It may not feel like it, but the S&P 500 is only down 4.34% for the year. Hardly disastrous, but on a closing basis we are now 13.43% off the highs set in September.
A correction is typically defined as a 10% drop for a stock or an index from a recent peak, while a bear market is a 20%-plus decrease.
Perhaps the reason this correction feels worse is the number of individual stocks that are already in a bear market.
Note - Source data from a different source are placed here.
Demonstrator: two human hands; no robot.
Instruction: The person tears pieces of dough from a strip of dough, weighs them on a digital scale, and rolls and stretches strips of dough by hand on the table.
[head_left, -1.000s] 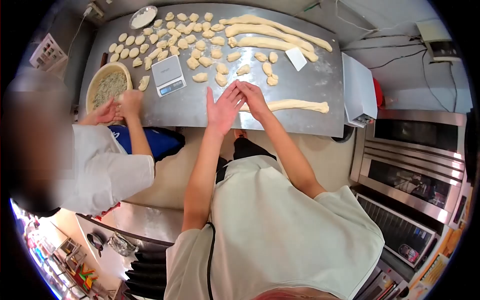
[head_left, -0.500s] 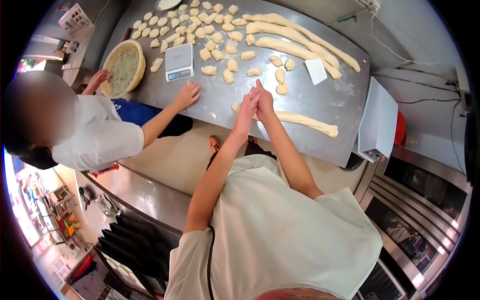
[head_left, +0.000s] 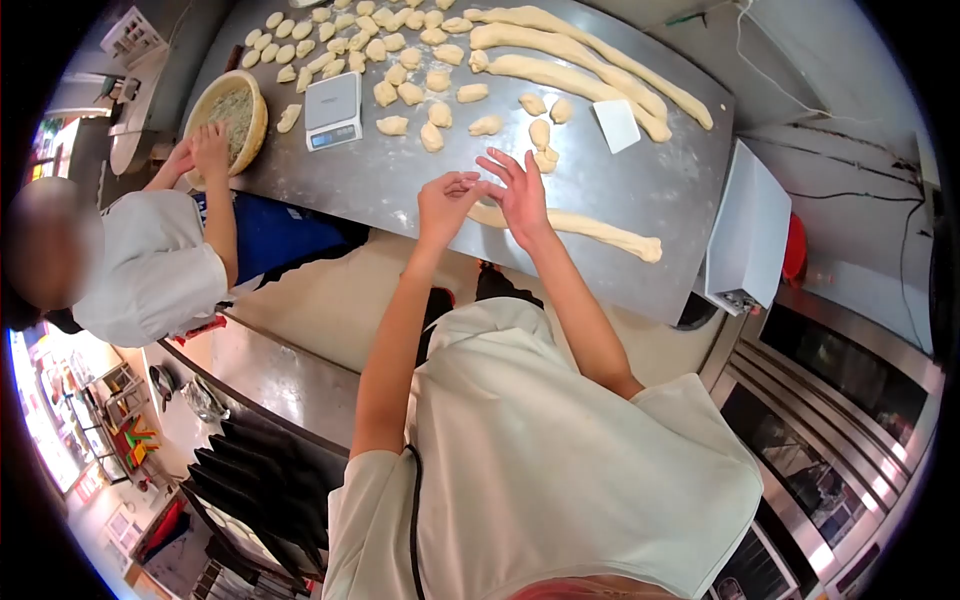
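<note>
My left hand (head_left: 447, 208) is above the table's near edge, fingers curled in toward my right hand; whether anything lies in them is hidden. My right hand (head_left: 522, 200) is beside it, fingers spread and no object in its palm. The two hands meet or nearly meet at the left fingertips and right thumb. Below and behind them a long dough strip (head_left: 605, 234) lies on the metal table (head_left: 660, 190). Small dough pieces (head_left: 540, 133) sit just beyond my right hand, and a white flat scraper (head_left: 617, 126) rests farther right.
Three long dough strips (head_left: 570, 82) lie at the back right. Many dough lumps (head_left: 385, 93) cover the far left side, near a digital scale (head_left: 333, 110). At left, a co-worker (head_left: 150, 255) has both hands at a bowl (head_left: 258, 125) of filling. A white box (head_left: 750, 230) stands off the right end.
My hands, pressed together before, have moved apart; my right fingers have spread. The co-worker's hand has left the table by the scale and gone to the bowl. The view has shifted slightly.
</note>
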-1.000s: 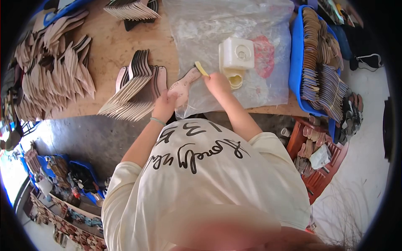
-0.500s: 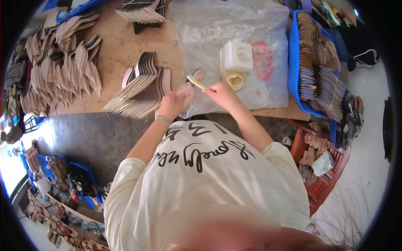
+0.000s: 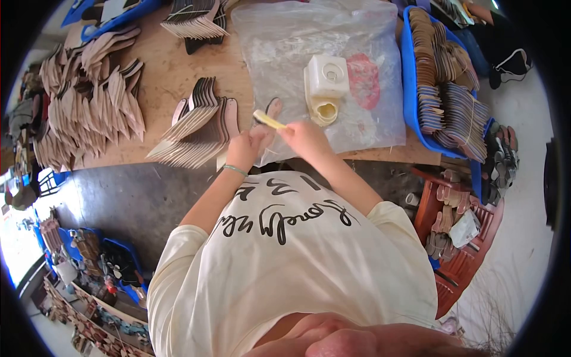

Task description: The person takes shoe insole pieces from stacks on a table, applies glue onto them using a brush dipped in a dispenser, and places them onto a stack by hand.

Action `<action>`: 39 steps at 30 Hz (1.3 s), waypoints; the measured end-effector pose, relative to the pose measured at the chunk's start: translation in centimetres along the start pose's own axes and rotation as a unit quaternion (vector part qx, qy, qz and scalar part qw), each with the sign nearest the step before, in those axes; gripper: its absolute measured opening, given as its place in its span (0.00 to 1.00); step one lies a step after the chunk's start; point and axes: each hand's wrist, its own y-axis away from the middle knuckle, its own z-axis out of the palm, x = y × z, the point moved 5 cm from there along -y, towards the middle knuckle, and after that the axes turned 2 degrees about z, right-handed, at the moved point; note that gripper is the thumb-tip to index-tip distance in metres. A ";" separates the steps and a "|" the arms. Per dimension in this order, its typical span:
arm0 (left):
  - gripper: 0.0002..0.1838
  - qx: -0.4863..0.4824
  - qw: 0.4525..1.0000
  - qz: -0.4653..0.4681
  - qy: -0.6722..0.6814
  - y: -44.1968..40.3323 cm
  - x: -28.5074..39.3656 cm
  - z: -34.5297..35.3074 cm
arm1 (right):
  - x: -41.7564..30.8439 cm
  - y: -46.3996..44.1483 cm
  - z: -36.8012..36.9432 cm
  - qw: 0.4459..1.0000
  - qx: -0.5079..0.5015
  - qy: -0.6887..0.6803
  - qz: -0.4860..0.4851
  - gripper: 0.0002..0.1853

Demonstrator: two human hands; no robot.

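My left hand [image 3: 242, 150] is closed on a pinkish shoe insole [image 3: 274, 108] with a dark edge, holding it over the plastic sheet at the table's front. A pale, flat-handled glue brush [image 3: 269, 119] is gripped in my right hand [image 3: 306, 141]. Its far end lies across the insole; whether the bristles touch is too small to tell. Just beyond my right hand stands a white plastic glue container [image 3: 328, 77] with a round, yellowed opening [image 3: 326, 112] facing me. Left of my left hand, a fanned stack of insoles [image 3: 205, 128] rests on the table.
Clear plastic sheeting [image 3: 380, 128] with a pink patch covers part of the wooden table [image 3: 160, 65]. More insole stacks [image 3: 92, 107] lie at the left and another bundle [image 3: 195, 21] at the back. A blue crate [image 3: 410, 89] of insoles stands right, above a reddish rack [image 3: 470, 262].
My right hand and the brush have shifted left across the insole. The insole is tilted differently in my left hand, and the whole view has moved slightly.
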 end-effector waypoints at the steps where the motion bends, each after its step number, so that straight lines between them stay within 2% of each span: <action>1: 0.24 -0.002 1.000 -0.011 -0.002 -0.2 -0.5 0.3 | 1.2 -0.9 -0.3 1.000 0.016 0.005 0.007 0.20; 6: 0.25 -0.025 0.997 -0.041 -0.067 0.5 1.1 -1.4 | 6.4 -0.3 -6.2 0.994 0.025 -0.070 0.083 0.22; 9: 0.36 -0.084 0.988 -0.078 -0.099 0.3 1.3 -1.4 | 11.0 1.3 -9.5 0.985 -0.046 0.017 0.166 0.24; 15: 0.37 -0.060 0.982 -0.026 -0.179 0.8 3.6 -2.1 | 13.7 0.3 -9.3 0.979 -0.004 0.065 0.194 0.23; 18: 0.32 -0.010 0.982 0.025 -0.186 0.7 5.0 -2.8 | 13.7 -1.1 -8.1 0.973 0.029 0.134 0.184 0.21; 21: 0.35 0.002 0.980 0.037 -0.194 -0.3 5.5 -3.2 | 12.8 -0.3 -9.1 0.968 -0.016 0.168 0.187 0.20; 24: 0.38 0.054 0.966 0.115 -0.224 -1.5 3.5 -2.4 | 12.7 0.2 -10.0 0.976 0.001 0.134 0.172 0.22; 27: 0.36 0.043 0.892 0.171 -0.416 -2.4 2.9 -2.2 | 12.6 0.0 -8.8 0.969 -0.037 0.141 0.200 0.19; 28: 0.31 -0.019 0.898 0.160 -0.410 -2.9 2.6 -2.2 | 12.9 0.4 -8.6 0.970 -0.032 0.126 0.206 0.19; 29: 0.27 -0.080 0.900 0.148 -0.402 -3.1 5.5 -4.0 | 13.3 1.0 -8.6 0.971 -0.025 0.111 0.211 0.19; 31: 0.22 -0.121 0.891 0.164 -0.406 -3.8 5.5 -4.3 | 13.6 2.2 -9.3 0.973 -0.032 0.089 0.209 0.19; 33: 0.19 -0.082 0.869 0.221 -0.435 -6.1 1.2 -2.9 | 12.7 3.0 -10.5 0.976 -0.056 0.070 0.198 0.20; 34: 0.18 -0.162 0.914 0.106 -0.356 -7.3 0.6 -3.3 | 12.3 2.8 -10.1 0.984 -0.032 0.020 0.173 0.20; 35: 0.17 -0.237 0.934 -0.012 -0.268 -8.1 1.1 -4.0 | 12.0 2.6 -9.6 0.988 -0.009 -0.031 0.149 0.20; 36: 0.16 -0.305 0.928 -0.131 -0.172 -8.0 1.4 -4.6 | 11.6 2.5 -8.8 0.988 0.013 -0.083 0.126 0.20; 39: 0.14 -0.292 0.921 -0.258 0.022 -8.0 2.6 -6.0 | 9.3 1.7 -4.0 0.974 -0.007 -0.211 0.088 0.18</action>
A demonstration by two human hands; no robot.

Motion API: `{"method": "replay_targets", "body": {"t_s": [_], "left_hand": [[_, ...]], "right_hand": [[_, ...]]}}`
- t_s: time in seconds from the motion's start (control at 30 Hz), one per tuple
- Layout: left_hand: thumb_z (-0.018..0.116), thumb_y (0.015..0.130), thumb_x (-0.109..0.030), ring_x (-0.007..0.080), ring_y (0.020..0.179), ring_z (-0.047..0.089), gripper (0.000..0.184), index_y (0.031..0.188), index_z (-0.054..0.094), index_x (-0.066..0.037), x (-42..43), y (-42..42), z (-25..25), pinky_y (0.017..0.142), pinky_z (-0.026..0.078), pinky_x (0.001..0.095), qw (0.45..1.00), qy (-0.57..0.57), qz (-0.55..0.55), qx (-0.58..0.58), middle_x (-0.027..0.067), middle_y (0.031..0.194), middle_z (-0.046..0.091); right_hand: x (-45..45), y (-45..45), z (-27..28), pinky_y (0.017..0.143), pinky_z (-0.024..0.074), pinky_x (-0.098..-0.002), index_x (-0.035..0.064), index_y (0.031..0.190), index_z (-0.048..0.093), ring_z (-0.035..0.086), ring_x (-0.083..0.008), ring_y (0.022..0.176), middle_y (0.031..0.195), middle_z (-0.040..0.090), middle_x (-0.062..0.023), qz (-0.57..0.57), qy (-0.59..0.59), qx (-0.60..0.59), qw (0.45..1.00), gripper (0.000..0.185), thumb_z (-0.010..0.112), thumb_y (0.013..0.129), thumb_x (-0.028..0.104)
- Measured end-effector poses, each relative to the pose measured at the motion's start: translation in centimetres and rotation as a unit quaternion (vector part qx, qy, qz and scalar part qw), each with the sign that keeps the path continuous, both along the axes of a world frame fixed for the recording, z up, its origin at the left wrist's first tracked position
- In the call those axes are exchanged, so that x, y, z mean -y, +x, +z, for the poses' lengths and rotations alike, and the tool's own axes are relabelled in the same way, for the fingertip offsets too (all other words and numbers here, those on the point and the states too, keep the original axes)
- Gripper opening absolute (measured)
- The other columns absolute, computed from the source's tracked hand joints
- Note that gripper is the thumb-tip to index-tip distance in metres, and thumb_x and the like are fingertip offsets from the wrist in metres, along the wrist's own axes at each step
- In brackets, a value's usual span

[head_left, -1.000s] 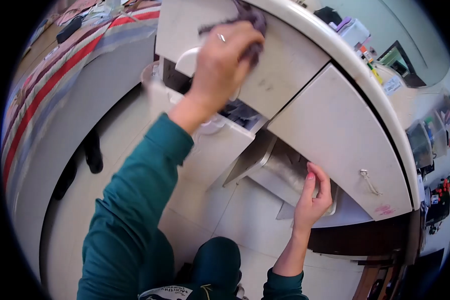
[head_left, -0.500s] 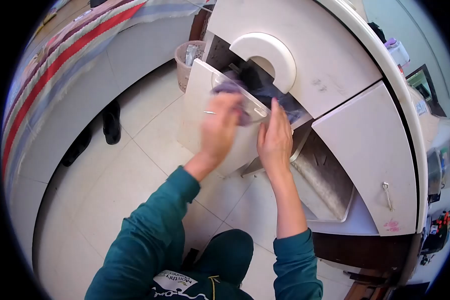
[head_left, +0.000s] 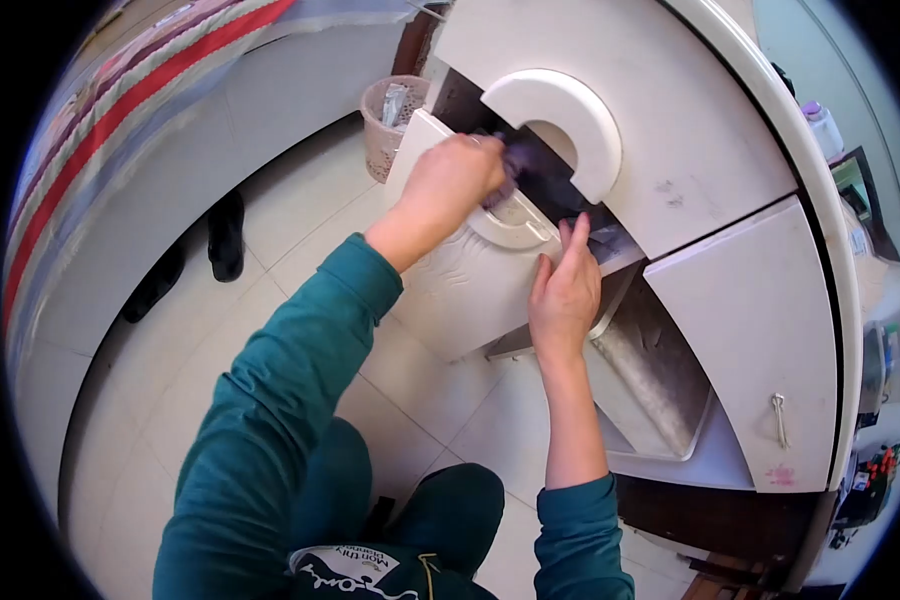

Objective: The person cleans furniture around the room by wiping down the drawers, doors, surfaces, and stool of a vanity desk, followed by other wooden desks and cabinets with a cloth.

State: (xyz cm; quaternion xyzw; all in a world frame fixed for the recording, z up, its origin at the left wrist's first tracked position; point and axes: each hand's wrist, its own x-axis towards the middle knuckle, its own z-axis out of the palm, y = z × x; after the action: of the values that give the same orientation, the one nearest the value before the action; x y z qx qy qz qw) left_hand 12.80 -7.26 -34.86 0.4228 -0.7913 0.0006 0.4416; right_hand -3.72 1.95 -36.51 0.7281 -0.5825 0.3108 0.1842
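Note:
A bunched purple cloth [head_left: 511, 172] is in my left hand [head_left: 448, 185], which is closed around it at the top edge of a pulled-out white drawer front [head_left: 460, 285]. A half-ring handle [head_left: 510, 232] shows on that front. My right hand [head_left: 566, 295] grips the right end of the drawer front, thumb on the outer face and fingers reaching past the edge. Dark material [head_left: 550, 190] lies inside the drawer, partly hidden by the front and my left hand.
A white half-ring [head_left: 600, 130] sits on the cabinet [head_left: 690, 110] above the drawer. Below, a lower compartment [head_left: 660, 350] stands open beside a closed door [head_left: 760, 330]. A pink waste bin [head_left: 382, 150] is behind the drawer. Black shoes [head_left: 226, 238] lie by the bed base [head_left: 200, 150].
My left hand has moved up and slightly right with the cloth, toward the drawer's inner side. My right hand stays at the drawer front's right end. The view has shifted slightly.

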Motion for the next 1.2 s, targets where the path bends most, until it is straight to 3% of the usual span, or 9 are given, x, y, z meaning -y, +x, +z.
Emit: {"method": "replay_targets", "body": {"t_s": [0.13,0.27,0.5,0.6,0.67,0.77,0.87,1.07,1.2], "left_hand": [[0.052,0.075,-0.014,0.0315,0.084,0.059,0.014,0.08,0.059,-0.003,-0.2,-0.4,0.8,0.068,0.047,0.0413,0.975,0.19,0.086,-0.078,0.0152,0.085,0.062],[0.057,0.075,-0.013,0.0293,0.095,0.056,0.021,0.094,0.062,-0.005,-5.3,-6.0,-0.5,0.082,0.044,0.0394,0.995,-0.062,-0.074,0.004,0.0138,0.098,0.06],[0.051,0.073,-0.005,0.028,0.095,0.056,0.024,0.094,0.062,-0.003,-1.1,0.1,-0.8,0.082,0.046,0.0348,0.985,-0.082,-0.14,0.051,0.0107,0.095,0.061],[0.051,0.073,-0.005,0.0274,0.093,0.057,0.024,0.094,0.062,-0.003,-0.8,1.7,0.4,0.079,0.047,0.0341,0.987,-0.082,-0.112,0.082,0.0116,0.093,0.061],[0.051,0.071,0.005,0.0283,0.09,0.058,0.026,0.093,0.062,-0.003,0.9,2.6,1.0,0.073,0.049,0.0335,0.966,0.072,0.148,0.2,0.0137,0.095,0.061],[0.052,0.07,0.003,0.03,0.084,0.058,0.022,0.089,0.063,-0.001,2.5,4.2,-0.2,0.07,0.048,0.0358,0.999,-0.006,0.034,0.021,0.0155,0.086,0.06],[0.052,0.07,0.002,0.0309,0.084,0.057,0.022,0.088,0.063,-0.002,1.4,1.2,0.5,0.076,0.046,0.0376,0.992,-0.016,-0.028,0.122,0.0145,0.084,0.06],[0.051,0.071,0.002,0.0303,0.091,0.055,0.022,0.089,0.061,-0.003,-4.8,-5.2,0.7,0.083,0.042,0.037,0.989,-0.01,-0.143,0.039,0.015,0.092,0.059],[0.05,0.072,0.0,0.03,0.093,0.054,0.022,0.091,0.061,-0.001,-4.8,-4.9,0.1,0.084,0.042,0.0362,0.987,-0.01,-0.157,0.011,0.013,0.094,0.059]], "right_hand": [[-0.3,-0.7,0.2,0.084,0.0414,-0.0378,-0.0005,0.127,0.036,0.054,-0.0289,0.094,0.103,0.058,-0.0144,-0.003,0.015,-0.011,1.0,0.057,0.059,0.076,0.002],[0.3,-1.0,-0.6,0.077,0.0436,-0.0378,0.0014,0.126,0.039,0.057,-0.029,0.085,0.089,0.06,-0.0133,0.019,-0.033,0.054,0.998,0.059,0.063,0.073,0.004],[-0.2,-1.3,0.1,0.079,0.0433,-0.0348,0.0017,0.13,0.035,0.057,-0.0264,0.089,0.105,0.062,-0.0105,0.045,-0.014,0.049,0.998,0.062,0.064,0.075,0.004],[-0.1,-1.1,0.1,0.081,0.0429,-0.0345,0.002,0.129,0.035,0.057,-0.0259,0.091,0.108,0.061,-0.0084,0.04,-0.01,0.055,0.998,0.062,0.064,0.075,0.004],[-0.3,-1.1,0.2,0.083,0.0425,-0.0354,0.001,0.129,0.035,0.057,-0.0264,0.092,0.108,0.061,-0.0098,0.037,0.003,0.061,0.997,0.062,0.064,0.074,0.003],[-0.3,-1.2,0.2,0.085,0.0422,-0.0363,-0.0001,0.128,0.036,0.056,-0.0268,0.095,0.107,0.061,-0.0108,0.027,0.008,0.069,0.997,0.063,0.064,0.072,0.002],[-0.2,-1.1,-0.1,0.085,0.0422,-0.0365,-0.0002,0.127,0.037,0.056,-0.0279,0.096,0.108,0.06,-0.0116,0.038,-0.005,0.075,0.996,0.062,0.064,0.072,0.001],[-1.3,-1.8,-0.2,0.083,0.0415,-0.0371,-0.002,0.12,0.042,0.053,-0.0298,0.097,0.11,0.054,-0.0175,0.086,-0.096,0.07,0.989,0.054,0.065,0.071,0.0],[-4.0,-1.8,-2.8,0.084,0.0437,-0.035,-0.0026,0.104,0.044,0.054,-0.0243,0.092,0.095,0.053,-0.013,-0.11,-0.159,0.304,0.933,0.047,0.073,0.068,0.004]]}}
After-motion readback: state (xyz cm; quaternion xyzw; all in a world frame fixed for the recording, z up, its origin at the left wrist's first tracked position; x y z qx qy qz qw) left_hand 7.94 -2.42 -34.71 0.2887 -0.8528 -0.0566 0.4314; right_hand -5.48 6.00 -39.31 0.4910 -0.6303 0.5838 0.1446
Before yesterday’s brutal action, there were already 53% of stocks in the S&P 500 that were more than 20% off their highs.
In October, I pointed out a nasty long-term divergence which appears to still be impacting the market.
Like 2015, we are already in a “stealth bear market” where the indexes might not be in bear market territory, but most stocks are.
Whether the indexes follow those stocks in to a bear market remains to be seen, and bulls really need the market to find support at these crucial levels.
Mark Arbeter shares some excellent charts today on Twitter which I’m re-posting below. You can see what I mean when I talk about “crucial levels”.
It’s clear that bulls need to defend these level, otherwise we could easily see a drop to the 2015 highs of 2135. That would imply a further 16% downside from here, for a total decline of 27.40%.
Not saying that’s going to happen as no one can predict the future, but there isn’t a whole lot of chart support on the S&P 500 from 2500 down to 2135.
Brian Shannon also reminds us that some of the best rallies can come during bear markets. During the last bear market, we saw nine rallies of more than 9.5% and three greater than 20%.
Good luck out there traders, this is a very different market to what we have seen in the last few years.